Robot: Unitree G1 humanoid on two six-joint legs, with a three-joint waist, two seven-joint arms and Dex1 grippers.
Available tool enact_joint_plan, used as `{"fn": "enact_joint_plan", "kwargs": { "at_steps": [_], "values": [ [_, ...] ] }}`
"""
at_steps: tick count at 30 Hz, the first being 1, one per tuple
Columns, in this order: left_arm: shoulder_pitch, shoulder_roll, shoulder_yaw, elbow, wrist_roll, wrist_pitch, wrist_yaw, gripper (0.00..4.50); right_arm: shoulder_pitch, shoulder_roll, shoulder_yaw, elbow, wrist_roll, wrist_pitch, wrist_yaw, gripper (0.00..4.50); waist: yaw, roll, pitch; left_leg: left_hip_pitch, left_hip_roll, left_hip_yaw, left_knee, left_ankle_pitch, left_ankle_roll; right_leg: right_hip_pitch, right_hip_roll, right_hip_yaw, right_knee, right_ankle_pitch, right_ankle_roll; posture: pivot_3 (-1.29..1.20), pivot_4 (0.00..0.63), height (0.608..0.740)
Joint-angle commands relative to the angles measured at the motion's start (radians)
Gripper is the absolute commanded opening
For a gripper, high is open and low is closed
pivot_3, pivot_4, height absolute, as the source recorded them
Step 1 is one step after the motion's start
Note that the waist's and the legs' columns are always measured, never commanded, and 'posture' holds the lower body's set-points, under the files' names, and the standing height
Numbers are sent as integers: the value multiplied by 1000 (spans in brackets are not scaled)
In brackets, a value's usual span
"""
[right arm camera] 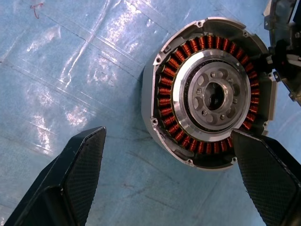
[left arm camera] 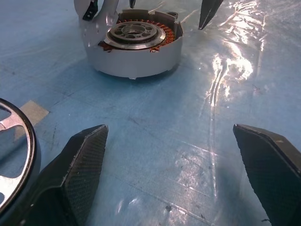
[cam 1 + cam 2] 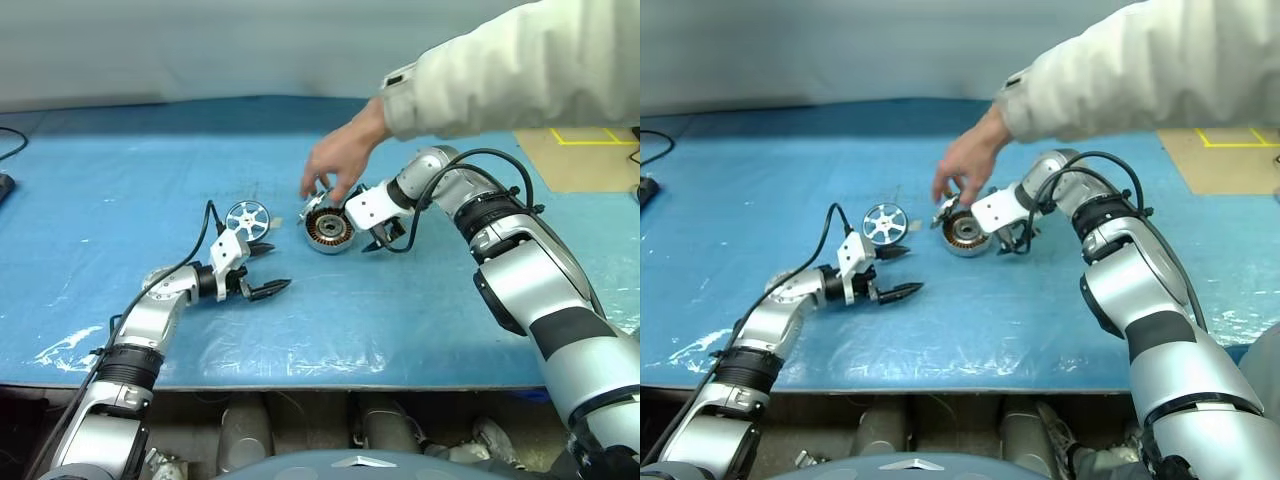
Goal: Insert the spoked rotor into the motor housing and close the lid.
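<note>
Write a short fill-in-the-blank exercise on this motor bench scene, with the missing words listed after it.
1. The spoked wheel lies on the ____ table cover.
2. The winding ring inside the motor can is ____ in colour.
3. Both the robot's left hand and right hand have their fingers ____.
4. A person's hand reaches down beside the ____ can.

Missing words: blue; copper; open; motor

Motor housing (image 3: 327, 231) lies flat on blue table (image 3: 150, 180), open side up, copper windings ringing silver centre. Spoked rotor (image 3: 247, 218) rests just left of housing, apart.
</note>
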Motion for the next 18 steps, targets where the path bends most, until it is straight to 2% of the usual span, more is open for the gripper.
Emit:
{"fn": "enact_joint_plan", "kwargs": {
  "at_steps": [1,8,18],
  "values": [
    [3,2,4,2,-3,-32,-10,4500,-41,-1,-27,-3,1,-17,-12,4458,-1,0,0,0,0,0,0,0,0,0,0,0,0,0,0,0,150,740],
    [-2,2,4,5,-2,-36,-12,4500,-36,7,-35,-6,4,-20,-15,4458,-1,0,0,-7,0,0,2,0,0,-7,0,0,1,0,0,0,150,740],
    [7,8,5,-41,-8,-7,-5,4500,-48,8,-66,-5,5,0,-79,4458,-1,0,0,-7,0,0,2,0,0,-7,0,0,1,0,0,0,150,740]
  ]
}}
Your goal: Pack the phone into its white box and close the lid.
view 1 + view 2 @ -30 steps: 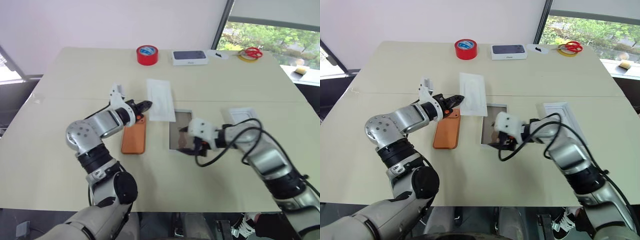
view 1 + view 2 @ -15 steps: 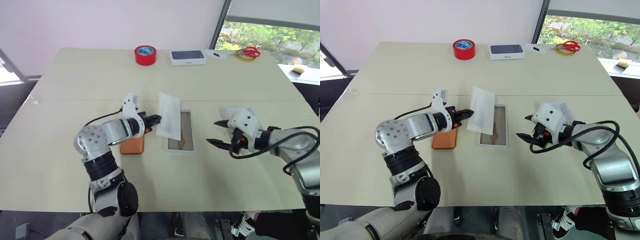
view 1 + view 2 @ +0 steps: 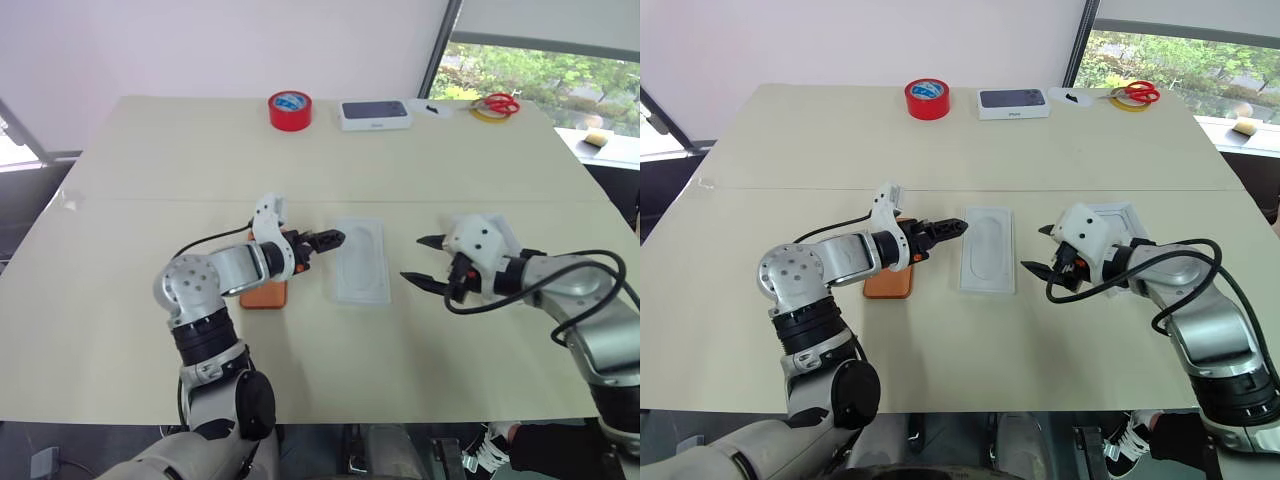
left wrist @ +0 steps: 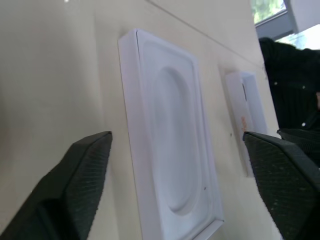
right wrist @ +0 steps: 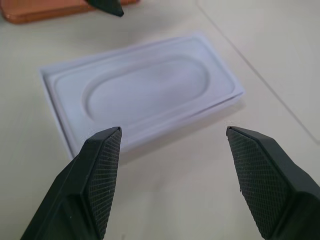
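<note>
The white insert (image 3: 361, 261) lies seated on the white box between both hands; the left hand (image 3: 333, 240) and right hand (image 3: 417, 260) gape empty, and the phone (image 3: 887, 284) waits on the counter (image 3: 140, 200) under the left arm, unpacked.

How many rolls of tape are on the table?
2: a red roll at the far edge, left of the closed box, and a yellow roll at the far right, under the red scissors.

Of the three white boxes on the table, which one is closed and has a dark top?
The box at the far edge, beside the red tape roll. The middle tray and the right tray are all white, with no dark top.
</note>
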Action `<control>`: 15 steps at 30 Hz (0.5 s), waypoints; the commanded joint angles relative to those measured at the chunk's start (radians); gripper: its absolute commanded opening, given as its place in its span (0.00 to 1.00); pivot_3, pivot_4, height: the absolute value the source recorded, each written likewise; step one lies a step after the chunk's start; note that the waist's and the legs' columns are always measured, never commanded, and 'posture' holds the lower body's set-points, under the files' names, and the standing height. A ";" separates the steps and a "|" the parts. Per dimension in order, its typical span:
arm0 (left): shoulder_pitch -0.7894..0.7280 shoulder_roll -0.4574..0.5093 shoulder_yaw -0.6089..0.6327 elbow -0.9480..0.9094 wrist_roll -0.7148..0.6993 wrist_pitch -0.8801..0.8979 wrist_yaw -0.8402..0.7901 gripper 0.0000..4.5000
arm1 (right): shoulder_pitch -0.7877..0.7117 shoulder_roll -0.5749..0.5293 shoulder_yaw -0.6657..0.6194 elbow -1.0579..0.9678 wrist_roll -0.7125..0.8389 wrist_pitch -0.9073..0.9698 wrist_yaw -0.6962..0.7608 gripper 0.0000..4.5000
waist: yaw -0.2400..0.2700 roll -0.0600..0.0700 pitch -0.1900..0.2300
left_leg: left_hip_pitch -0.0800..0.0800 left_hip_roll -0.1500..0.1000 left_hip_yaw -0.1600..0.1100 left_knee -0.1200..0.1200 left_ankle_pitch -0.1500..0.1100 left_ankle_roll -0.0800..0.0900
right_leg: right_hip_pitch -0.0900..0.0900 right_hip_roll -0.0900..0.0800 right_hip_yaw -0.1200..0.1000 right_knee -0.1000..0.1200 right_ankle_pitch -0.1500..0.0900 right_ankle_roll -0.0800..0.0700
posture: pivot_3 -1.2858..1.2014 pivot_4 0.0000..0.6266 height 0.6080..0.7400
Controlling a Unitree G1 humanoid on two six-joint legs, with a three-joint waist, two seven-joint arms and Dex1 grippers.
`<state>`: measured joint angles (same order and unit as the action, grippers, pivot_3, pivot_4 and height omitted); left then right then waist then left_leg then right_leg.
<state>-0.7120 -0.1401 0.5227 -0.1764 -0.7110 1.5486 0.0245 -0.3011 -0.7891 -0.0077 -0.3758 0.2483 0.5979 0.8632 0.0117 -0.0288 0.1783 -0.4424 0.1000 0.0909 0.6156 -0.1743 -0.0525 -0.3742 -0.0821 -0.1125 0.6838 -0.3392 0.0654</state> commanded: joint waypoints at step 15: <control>0.278 0.705 -0.518 -0.068 0.290 -0.853 -0.682 1.00 | -0.329 0.302 0.284 0.391 -0.284 0.014 -0.326 0.00 | -0.001 0.002 0.000 | -0.002 0.001 0.003 -0.001 0.000 -0.001 | -0.003 -0.001 0.001 0.000 0.000 0.000 | 0.52 0.24 0.93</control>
<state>-0.4420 0.5481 0.0185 -0.2049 -0.4409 0.7691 -0.6024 -0.5955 -0.4972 0.2819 -0.0125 -0.0082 0.6374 0.5651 0.0105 -0.0268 0.1779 -0.4441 0.1006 0.0947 0.6141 -0.1740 -0.0531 -0.3779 -0.0829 -0.1114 0.6840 -0.3390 0.0650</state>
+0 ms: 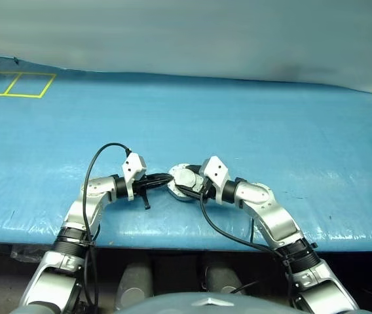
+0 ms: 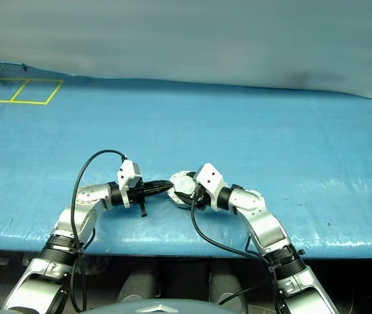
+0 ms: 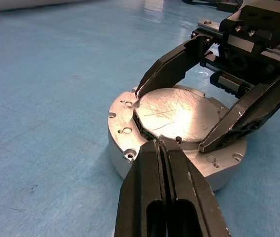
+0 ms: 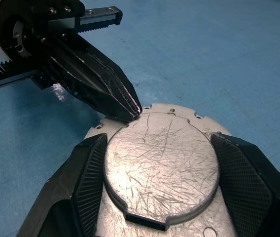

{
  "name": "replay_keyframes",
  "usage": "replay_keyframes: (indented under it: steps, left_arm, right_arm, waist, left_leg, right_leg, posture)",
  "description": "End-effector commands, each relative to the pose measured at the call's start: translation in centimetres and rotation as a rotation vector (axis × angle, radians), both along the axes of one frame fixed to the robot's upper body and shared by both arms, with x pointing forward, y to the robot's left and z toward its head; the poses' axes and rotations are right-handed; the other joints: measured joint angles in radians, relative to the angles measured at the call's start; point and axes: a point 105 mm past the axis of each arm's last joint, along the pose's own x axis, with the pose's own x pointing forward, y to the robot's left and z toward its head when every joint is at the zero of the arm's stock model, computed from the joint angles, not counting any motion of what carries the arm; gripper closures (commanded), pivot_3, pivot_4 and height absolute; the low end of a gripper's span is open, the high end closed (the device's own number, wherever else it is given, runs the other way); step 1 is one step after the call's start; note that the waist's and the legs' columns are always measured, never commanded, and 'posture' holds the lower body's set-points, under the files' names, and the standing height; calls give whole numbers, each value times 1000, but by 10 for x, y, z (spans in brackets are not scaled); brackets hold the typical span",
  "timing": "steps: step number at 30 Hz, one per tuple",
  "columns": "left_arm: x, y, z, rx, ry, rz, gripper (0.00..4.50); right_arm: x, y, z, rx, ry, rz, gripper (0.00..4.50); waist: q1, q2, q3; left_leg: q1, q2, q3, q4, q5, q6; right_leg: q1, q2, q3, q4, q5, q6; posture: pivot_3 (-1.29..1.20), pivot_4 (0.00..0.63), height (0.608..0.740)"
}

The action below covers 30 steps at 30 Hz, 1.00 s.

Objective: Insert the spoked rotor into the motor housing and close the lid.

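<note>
Both pincers meet over the motor housing (image 1: 185,185) near the front edge of the blue table (image 1: 251,124) in the left eye view: the left gripper (image 1: 166,178) reaches in from one side, the right gripper (image 1: 187,186) from the other. Wide bare tabletop lies beyond them; yellow tape lines (image 1: 16,84) sit far off at the back corner.

From the left wrist view, the left gripper (image 3: 158,143) has its fingers pressed together, holding nothing, tips touching the rim of the lid (image 3: 177,113). Opposite, the right gripper (image 3: 169,118) straddles the lid, one finger (image 3: 172,66) at each side.

Seen from the right wrist, the right gripper (image 4: 159,182) stands wide, its pads (image 4: 93,180) flanking the scratched lid (image 4: 162,165), which lies flat on the housing (image 4: 100,129). Just ahead, the left gripper (image 4: 135,112) rests its closed tips at the lid's far edge.
</note>
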Motion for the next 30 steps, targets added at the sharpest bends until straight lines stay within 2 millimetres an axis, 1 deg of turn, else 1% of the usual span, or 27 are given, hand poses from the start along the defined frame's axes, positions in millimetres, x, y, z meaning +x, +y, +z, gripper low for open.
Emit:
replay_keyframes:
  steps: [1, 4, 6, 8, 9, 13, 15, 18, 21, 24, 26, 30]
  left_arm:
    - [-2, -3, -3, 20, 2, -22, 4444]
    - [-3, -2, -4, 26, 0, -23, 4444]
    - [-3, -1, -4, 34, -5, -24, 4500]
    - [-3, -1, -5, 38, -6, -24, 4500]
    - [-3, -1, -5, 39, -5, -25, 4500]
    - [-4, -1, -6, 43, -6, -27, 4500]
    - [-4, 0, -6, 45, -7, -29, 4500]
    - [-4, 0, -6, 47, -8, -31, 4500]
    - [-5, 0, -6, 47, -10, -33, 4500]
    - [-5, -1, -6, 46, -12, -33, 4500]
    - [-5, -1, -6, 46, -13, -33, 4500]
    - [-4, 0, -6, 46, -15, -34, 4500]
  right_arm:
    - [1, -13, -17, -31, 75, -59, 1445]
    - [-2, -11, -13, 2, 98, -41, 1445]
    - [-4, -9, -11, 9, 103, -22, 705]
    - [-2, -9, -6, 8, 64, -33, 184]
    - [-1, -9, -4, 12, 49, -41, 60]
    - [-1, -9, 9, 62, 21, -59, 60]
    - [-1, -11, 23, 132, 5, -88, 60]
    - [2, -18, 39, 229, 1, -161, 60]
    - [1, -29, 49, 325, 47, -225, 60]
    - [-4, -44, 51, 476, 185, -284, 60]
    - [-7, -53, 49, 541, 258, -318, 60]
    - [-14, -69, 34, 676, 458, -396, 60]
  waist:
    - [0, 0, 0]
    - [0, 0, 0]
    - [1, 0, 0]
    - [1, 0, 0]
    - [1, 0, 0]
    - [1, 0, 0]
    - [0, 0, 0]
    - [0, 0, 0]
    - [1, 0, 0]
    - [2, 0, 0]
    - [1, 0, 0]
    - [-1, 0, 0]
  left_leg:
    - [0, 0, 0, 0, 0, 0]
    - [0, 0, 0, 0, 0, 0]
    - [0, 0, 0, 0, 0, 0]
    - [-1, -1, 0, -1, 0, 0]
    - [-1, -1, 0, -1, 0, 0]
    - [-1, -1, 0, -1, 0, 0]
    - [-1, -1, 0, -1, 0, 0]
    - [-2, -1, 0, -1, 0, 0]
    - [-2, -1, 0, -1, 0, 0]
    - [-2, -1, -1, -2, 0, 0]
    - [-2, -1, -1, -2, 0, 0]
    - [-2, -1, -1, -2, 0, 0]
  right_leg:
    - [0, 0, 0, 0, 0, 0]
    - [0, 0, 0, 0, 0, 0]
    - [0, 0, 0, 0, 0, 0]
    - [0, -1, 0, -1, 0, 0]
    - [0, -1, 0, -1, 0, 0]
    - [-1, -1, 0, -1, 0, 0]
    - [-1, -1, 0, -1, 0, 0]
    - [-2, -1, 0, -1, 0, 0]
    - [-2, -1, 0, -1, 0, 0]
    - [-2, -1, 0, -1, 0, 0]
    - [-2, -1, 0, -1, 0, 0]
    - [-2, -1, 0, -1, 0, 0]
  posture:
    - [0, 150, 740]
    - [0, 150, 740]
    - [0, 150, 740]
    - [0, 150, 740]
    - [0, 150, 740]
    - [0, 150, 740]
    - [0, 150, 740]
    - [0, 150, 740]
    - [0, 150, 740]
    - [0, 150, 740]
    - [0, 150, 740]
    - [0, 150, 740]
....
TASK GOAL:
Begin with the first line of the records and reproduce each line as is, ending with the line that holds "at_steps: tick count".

SOLUTION TO THE EXERCISE:
Robot: Unitree G1 humanoid on two six-joint legs, with a three-joint waist, two seven-joint arms and Dex1 grippers.
Available tool enact_joint_plan, used as `{"fn": "enact_joint_plan", "kwargs": { "at_steps": [_], "values": [ [_, ...] ] }}`
"""
at_steps: tick count at 30 Hz, the first being 1, one per tuple

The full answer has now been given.